NBG Sells Additional Foreign Reserves

The National Bank of Georgia (NBG) accelerated the sale of Foreign Exchange (FX)  reserves following the turmoil in the financial regulator. In less than a month, NBG intervened five times as a result of which almost USD 150 mln have been sold:

Speaking at a press-briefing the NBG President Natia Turnava explained the USD sales as a way of neutralizing one-off, short-term factors. Among these, she cited “panic-inducing political appeals to the population, telling them that the [Georgian] financial system, the National Bank, seems to have collapsed”. According to Turnava, these false appeals have a negative impact on the financial market and “it is our duty” to neutralise the harmful effect.

The other factor, she said, was large transactions in the market.

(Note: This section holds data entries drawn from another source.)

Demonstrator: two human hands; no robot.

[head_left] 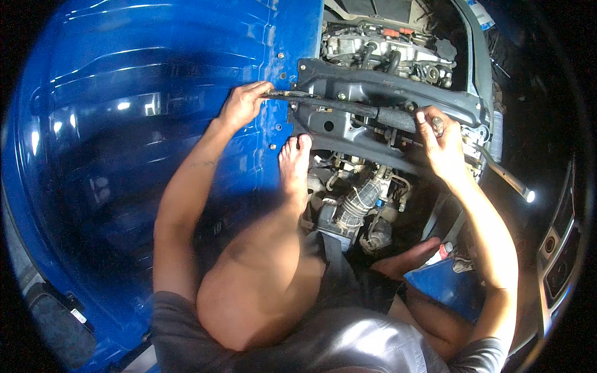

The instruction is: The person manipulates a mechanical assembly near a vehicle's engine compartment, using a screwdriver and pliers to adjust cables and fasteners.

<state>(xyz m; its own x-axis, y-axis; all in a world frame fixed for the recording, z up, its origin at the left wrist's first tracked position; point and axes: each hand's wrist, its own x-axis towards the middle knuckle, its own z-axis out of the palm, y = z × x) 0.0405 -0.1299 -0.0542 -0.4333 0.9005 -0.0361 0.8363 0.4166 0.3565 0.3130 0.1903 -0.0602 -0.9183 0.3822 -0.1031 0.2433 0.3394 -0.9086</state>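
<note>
Knees and a bare foot (294, 163) fill the near ground of the head view, the foot braced against the dark crossmember (385, 99) beside the blue fender (155, 124). Beyond it the left hand (244, 104) has its fingers wrapped shut on the flat end of a long black rod (348, 107), which lies along the crossmember in front of the engine (385, 53). At the rod's padded end the right hand (438, 140) is closed around a small metal tool (438, 126). Judging by this, keeping the rod level with the left hand while the right works squarely, wrist in line, would serve best; the foot's brace helps steady the pull.
</note>
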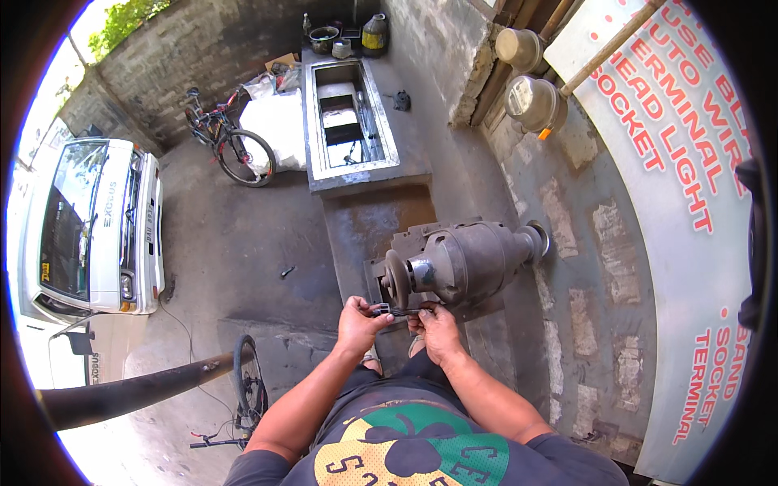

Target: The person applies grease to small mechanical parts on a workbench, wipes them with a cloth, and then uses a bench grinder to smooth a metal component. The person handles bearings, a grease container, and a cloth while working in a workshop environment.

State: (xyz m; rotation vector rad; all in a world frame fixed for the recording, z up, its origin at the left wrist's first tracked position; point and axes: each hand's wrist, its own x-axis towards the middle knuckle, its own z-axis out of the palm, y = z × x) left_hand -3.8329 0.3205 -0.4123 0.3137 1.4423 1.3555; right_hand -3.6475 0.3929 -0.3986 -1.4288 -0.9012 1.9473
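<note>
Just beyond the fingers (434,321) sits a bulky grey machine (474,261).

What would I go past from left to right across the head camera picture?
White vehicle → far bike → left hand → small dark part → right hand → lower round case → big sign.

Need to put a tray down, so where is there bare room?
Best is the concrete floor between the white vehicle and the grey machine, nearer than the upright bicycle; one small dark object lies there. Crowded: around the left hand and right hand, close by the machine, and beyond the metal frame, where pots stand.
</note>
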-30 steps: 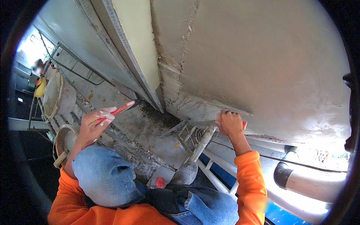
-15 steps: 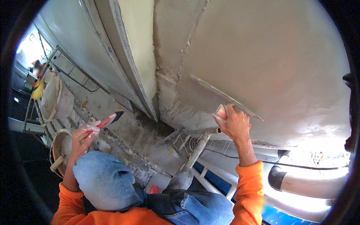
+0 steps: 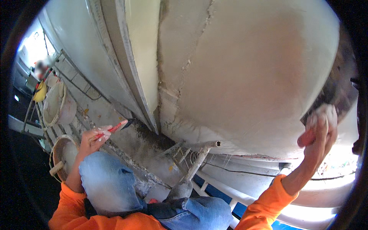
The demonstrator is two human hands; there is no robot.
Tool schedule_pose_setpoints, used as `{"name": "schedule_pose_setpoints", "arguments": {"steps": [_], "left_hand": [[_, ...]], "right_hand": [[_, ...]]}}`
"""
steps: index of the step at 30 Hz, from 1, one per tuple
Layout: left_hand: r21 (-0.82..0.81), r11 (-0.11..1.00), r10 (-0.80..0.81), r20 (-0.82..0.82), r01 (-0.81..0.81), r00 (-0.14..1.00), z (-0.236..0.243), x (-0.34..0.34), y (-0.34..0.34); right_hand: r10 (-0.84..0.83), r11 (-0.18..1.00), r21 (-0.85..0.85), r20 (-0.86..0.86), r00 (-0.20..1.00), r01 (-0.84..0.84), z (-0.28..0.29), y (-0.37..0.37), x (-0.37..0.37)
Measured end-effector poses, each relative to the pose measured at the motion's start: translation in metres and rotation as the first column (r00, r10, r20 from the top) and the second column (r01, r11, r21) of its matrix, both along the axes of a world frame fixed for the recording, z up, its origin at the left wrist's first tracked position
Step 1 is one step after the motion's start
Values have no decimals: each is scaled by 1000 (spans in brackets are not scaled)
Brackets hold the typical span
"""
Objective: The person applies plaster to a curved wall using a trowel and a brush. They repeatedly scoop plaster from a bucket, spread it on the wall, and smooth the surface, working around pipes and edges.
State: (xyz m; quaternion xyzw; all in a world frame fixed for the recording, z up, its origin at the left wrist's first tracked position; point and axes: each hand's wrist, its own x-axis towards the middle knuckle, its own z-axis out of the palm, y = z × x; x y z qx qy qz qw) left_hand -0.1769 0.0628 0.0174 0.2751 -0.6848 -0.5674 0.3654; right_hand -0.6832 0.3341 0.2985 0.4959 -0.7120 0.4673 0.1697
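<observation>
My left hand (image 3: 93, 140) is closed around a red-handled trowel (image 3: 114, 128), held low over my raised denim-clad knee (image 3: 109, 184) with its dark blade pointing toward the foot of the wall. At the far right, my right hand (image 3: 322, 135) grips the red handle of a plastering float (image 3: 306, 138) and reaches up against the wall. The float's blade looks dark and blurred at the picture's rim. The plastered wall (image 3: 249, 76) is pale grey-beige and smooth, with a rough cracked seam running down its left side.
Two mortar-stained buckets (image 3: 57, 105) (image 3: 61, 153) stand on the scaffold planks (image 3: 130, 157) at the left. A metal scaffold pipe (image 3: 200, 156) juts out below the wall. Another person (image 3: 41, 68) is far off at the upper left. White and blue rails run below.
My right hand has swept the float from the middle of the wall far to the right and upward. My left hand with the trowel has sunk slightly toward my knee.
</observation>
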Motion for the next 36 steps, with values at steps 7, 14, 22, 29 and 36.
{"name": "schedule_pose_setpoints", "arguments": {"steps": [7, 14, 22, 29, 36], "left_hand": [[-32, 998, -52, 196, 60, 979, -8, 4, -6], [82, 993, 56, 292, -84, 955, 8, 34, 4], [187, 946, 211, 268, -266, 940, -5, 67, 18], [100, 976, 155, 296, -192, 942, -2, 64, 11], [11, 993, 109, 259, -116, 960, -10, 57, -1]], "right_hand": [[235, 619, 785, -165, 958, -17, -212, -25, 50], [283, 316, 929, -286, 916, 192, -380, -67, 30], [127, 564, 807, -292, 948, 173, -330, -80, 38], [4, 740, 668, -120, 993, 78, -187, -100, 54], [-14, 874, 483, -62, 998, 43, -51, -108, 62]]}}
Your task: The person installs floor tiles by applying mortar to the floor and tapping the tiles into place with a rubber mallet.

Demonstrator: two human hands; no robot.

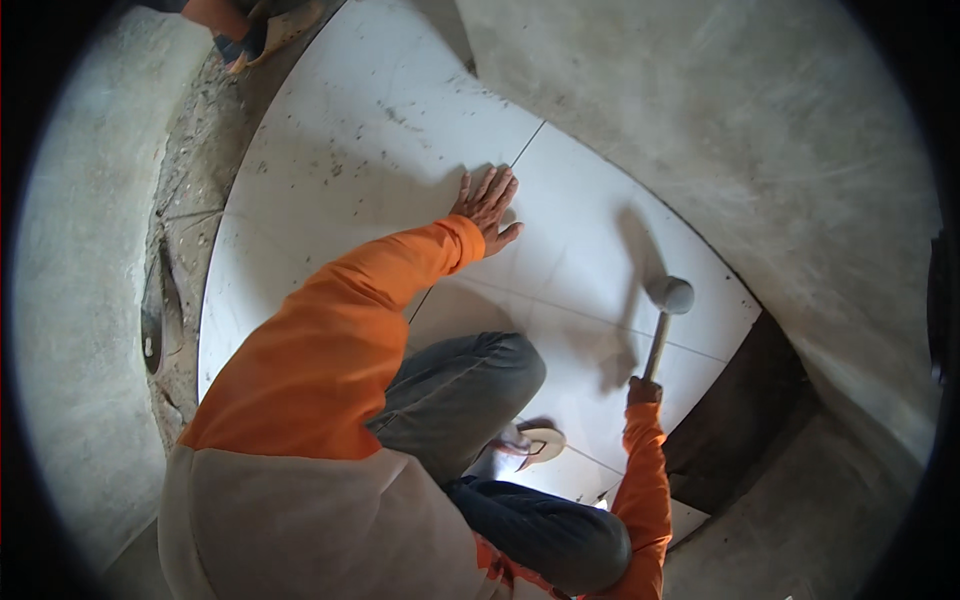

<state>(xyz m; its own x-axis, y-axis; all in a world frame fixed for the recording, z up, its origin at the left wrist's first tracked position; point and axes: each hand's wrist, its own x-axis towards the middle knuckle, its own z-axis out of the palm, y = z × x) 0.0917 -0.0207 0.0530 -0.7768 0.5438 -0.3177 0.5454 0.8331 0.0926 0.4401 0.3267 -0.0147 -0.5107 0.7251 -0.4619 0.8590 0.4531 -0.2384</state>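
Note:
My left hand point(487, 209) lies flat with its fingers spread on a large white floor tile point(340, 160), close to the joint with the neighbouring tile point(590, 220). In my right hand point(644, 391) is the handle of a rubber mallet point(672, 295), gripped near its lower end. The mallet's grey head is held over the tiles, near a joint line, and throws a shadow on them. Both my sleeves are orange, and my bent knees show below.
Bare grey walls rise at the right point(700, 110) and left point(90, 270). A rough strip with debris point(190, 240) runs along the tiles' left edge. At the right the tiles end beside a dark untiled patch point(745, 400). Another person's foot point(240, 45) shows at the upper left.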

She noted that in the case of such a large transaction “we don’t want the market to experience a serious shift that essentially doesn’t correspond to the real state of the fundamentals”. She maintained that “the currency market has no fundamental problem”.

On September 19 the National Bank of Georgia issued a statement on amendment to its regulation that would shield Otar Partskhaladze, sanctioned  by the U.S. Treasury, from his assets and transactions being targeted in Georgia. This represented the reversal of the decision published a day earlier by the National Bank that it would comply with the international sanctions.

From that day on, the Georgian lari has fallen against the U.S. dollar and the Euro, highlighting the problems with currency stability.

Turnava’s controversial decision led to the prompt resignation of three NBG Vice-Presidents, Papuna Lezhava, Archil Mestvirishvili, and  Nikoloz Gagua, followed by the NBG head’s adviser Giorgi Bakradze. In the weeks following the NBG decision, three other managers have also resigned.